I had to leave. I loved Champ but I had to get out of there. The tickle began to uncoil in my head like a viper. Its poison seeping into my body. Only it was different. I liked it. It felt like a drug and I had to have it.

While driving my truck around town, I tried to figure out what was going on…what I wanted to do. Back and forth, back and forth, I went. I counted the stoplights, the vehicles, the people. I drove out to the beach and stood on the sand, driving my boots into the unforgiving heat. It felt so familiar and warm.

Then it struck me as funny that I wasn’t falling down. I didn’t feel the tickle attack me. It was there in my head, all tucked away for future use. I embraced it. I laughed.

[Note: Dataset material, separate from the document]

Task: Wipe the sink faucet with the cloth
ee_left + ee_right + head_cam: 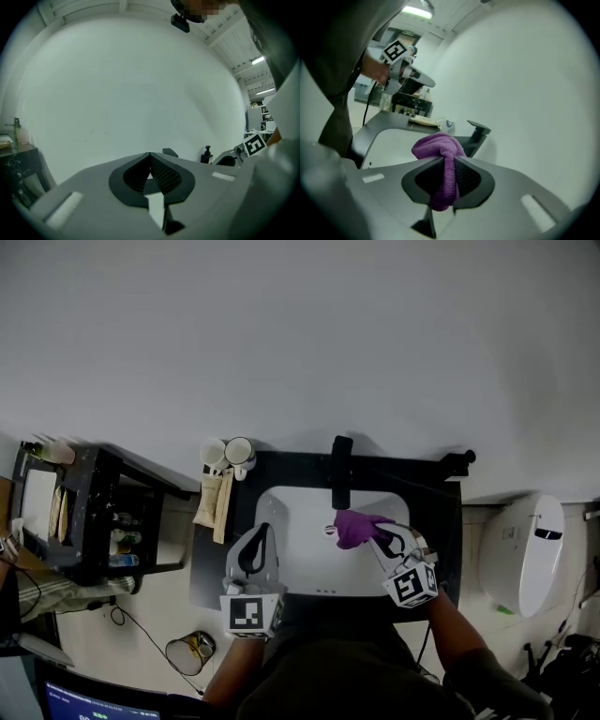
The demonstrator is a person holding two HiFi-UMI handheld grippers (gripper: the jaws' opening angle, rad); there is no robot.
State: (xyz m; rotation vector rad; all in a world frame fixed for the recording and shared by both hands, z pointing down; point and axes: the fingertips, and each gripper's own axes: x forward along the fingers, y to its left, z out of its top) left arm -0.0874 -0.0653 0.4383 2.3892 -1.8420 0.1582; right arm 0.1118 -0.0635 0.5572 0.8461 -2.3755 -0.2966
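two grippers sit in your hands: your right gripper pinches the purple cloth, bunched just before the black faucet; only the head view shows it over the white sink. your left gripper, jaws together and empty, hangs at the sink's left edge. two mugs stand behind, a toilet to your right

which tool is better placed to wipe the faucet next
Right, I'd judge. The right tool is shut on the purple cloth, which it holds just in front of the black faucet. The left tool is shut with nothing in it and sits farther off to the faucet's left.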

As I drove to pick up my kids, I felt elated. My hands gripped the steering wheel tightly with a purpose. I brought them home and went through the routine until Mommy got home. I kissed them over and over and laughed with them at the kitchen table as they had snacks. When my wife appeared, she was surprised at my change in mood and we touched each other and kissed like we haven’t in a long time. After the kids went to bed, I made love to my wife for the first time in a long while. She was happy and I was happy. She slept and I lay there with a smile. Now I knew what to do.

I woke up early and left the house unnoticed. I got in my truck and drove downtown. I pulled over, sat in my truck and watched as the Army recruitment Sergeant unlocked the door.